S’il est certes urgent de réagir à la crise du climat météorologique, il est tout aussi, voire peutêtre même plus urgent, de réagir à la crise du climat symbolique. Après la fin des grands récits émancipateurs, le monde est à la recherche d’un sens. La pensée des Lumières nous offre des ressources pour répondre à cette crise symbolique, sans qu’il soit besoin de recourir à des pensées du bonheur pour lesquelles le sujet moral n’est qu’une pierre qui se croit libre, alors que son mouvement est entièrement déterminé – je fais bien entendu ici allusion à la vague néospinoziste – ou qui nient carrément l’existence d’un tel sujet et ne connaissent que des mécanismes anonymes.
Citons, pour terminer ce bien trop bref hommage, la très belle conclusion de Faire renaissance: «[L]es citoyens n’existent pas simplement l’un à côté de l’autre, mais l’un par l’autre». Faire renaissance, c’est aussi refaire communauté, mais en bâtissant sur les fondements de la modernité, d’une modernité qui, parce qu’elle veut être fidèle à elle-même, reste aussi toujours critique envers elle-même.

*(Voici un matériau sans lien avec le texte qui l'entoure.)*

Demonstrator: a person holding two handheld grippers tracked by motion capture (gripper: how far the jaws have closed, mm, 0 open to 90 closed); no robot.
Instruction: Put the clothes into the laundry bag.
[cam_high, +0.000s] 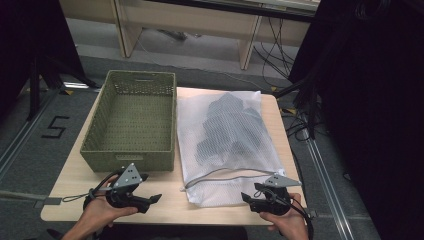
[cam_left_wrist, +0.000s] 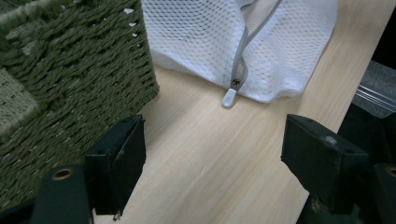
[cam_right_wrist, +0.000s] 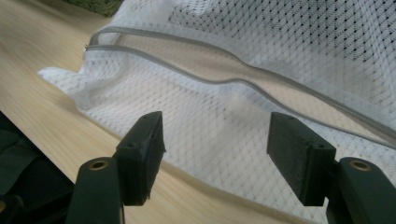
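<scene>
Left gripper jaws spread over bare table, right gripper spread at mesh bag

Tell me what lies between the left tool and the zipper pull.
Bare tabletop, seen in the left gripper view, separates the left tool from the zipper pull.

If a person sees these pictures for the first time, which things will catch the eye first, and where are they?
First comes the white mesh laundry bag, lying on the right half of the wooden table with dark clothes inside and its grey zipper partly open at the near edge. Beside it, on the left, stands an empty green woven basket. Near the front edge, the left gripper and the right gripper are both open.
</scene>
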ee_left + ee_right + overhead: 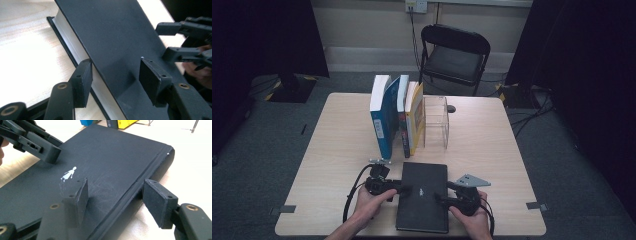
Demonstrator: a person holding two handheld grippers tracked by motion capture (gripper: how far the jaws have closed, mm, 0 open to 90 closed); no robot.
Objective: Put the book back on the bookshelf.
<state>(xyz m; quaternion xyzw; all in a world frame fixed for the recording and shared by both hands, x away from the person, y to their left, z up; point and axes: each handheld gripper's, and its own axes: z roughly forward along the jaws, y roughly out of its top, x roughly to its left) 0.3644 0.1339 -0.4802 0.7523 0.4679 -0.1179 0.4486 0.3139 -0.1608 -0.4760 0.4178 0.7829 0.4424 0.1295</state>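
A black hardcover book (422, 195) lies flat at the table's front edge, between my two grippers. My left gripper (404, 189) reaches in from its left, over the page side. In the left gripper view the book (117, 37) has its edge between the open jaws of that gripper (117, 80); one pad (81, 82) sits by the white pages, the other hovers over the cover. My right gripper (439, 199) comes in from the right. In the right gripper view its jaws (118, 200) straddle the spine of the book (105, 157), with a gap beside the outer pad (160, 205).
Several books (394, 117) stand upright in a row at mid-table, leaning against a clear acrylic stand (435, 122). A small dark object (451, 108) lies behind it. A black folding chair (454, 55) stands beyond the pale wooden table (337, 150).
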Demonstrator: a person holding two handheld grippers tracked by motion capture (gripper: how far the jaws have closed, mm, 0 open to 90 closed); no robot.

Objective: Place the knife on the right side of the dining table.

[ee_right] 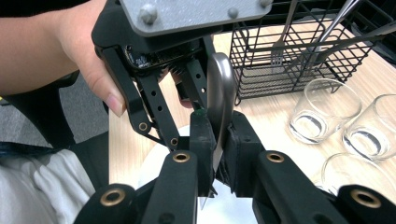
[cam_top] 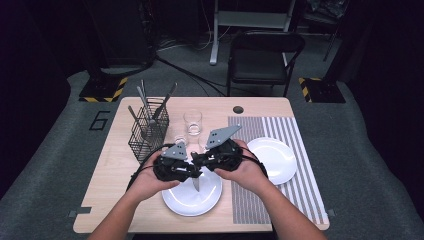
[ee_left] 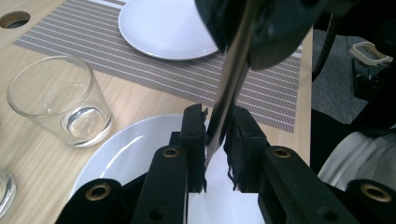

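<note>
Brushed, dully gleaming metal knife (ee_right: 219, 100); glossy white glazed plate (cam_top: 192, 197); clear smooth glass (ee_left: 60, 100); matt pale wood-grain table (cam_top: 115, 165); woven striped placemat (cam_top: 300, 185); matt black wire basket (cam_top: 148, 131)

The high view looks forward and down from above the person's side, taking in the whole table (cam_top: 115, 200) from some distance. The left gripper view sits close behind its own jaws, facing across the near plate (ee_left: 126, 149) toward the striped mat (ee_left: 187, 79). The right gripper view, equally close, faces the wire basket (ee_right: 299, 60). Both gripper views share the knife (ee_left: 229, 88) and near plate.
</note>
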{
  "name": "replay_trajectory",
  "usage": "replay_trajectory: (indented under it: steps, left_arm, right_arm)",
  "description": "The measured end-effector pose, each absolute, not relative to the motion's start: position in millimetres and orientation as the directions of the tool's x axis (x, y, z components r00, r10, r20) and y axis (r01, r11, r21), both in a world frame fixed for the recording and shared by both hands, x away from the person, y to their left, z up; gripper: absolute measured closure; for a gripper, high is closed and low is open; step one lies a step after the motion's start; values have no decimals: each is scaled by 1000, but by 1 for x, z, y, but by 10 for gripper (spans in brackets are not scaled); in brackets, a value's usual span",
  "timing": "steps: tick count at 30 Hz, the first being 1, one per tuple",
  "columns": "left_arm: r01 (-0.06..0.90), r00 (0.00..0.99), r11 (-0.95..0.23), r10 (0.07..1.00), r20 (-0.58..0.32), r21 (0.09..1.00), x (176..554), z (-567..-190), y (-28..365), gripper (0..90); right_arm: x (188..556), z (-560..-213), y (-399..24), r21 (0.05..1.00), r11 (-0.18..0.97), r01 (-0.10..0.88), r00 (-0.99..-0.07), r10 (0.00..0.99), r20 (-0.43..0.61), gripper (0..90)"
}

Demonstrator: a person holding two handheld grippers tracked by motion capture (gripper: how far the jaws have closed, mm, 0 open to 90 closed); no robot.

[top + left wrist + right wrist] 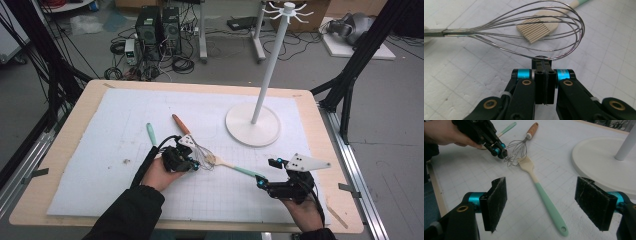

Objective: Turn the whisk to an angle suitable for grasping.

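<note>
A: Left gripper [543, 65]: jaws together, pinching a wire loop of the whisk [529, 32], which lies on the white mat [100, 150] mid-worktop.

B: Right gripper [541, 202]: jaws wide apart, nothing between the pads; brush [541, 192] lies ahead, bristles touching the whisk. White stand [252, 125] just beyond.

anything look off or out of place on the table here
Yes: the wire whisk with a wooden handle lies with its loops over the bristle head of the cream, mint-handled pastry brush, so the two overlap. The left gripper is shut on one whisk wire.
</note>
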State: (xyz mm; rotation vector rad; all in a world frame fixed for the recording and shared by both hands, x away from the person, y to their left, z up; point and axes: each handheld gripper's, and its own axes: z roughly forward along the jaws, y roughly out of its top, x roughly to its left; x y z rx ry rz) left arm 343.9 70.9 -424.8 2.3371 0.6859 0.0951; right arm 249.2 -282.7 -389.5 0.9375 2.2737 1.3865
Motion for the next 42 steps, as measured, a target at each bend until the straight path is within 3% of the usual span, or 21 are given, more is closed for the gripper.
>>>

La revue «Inflexions» vient de publier un numéro spécial en hommage à Monique Castillo, qui était membre de sa rédaction (titre du numéro: «Héroïsme en démocratie. Hommage à Monique Castillo», Paris 2020). Ce numéro rassemble 18 articles que l’auteure avait publiés dans cette revue éditée par le ministère des Armées. Monique Castillo s’intéressait beaucoup à la question de la guerre et de la paix, et elle en traite notamment dans «Connaître la guerre et penser la paix», Paris 2005. Souhaitons par ailleurs que soient aussi bientôt publiés tous les textes encore inédits de Monique Castillo.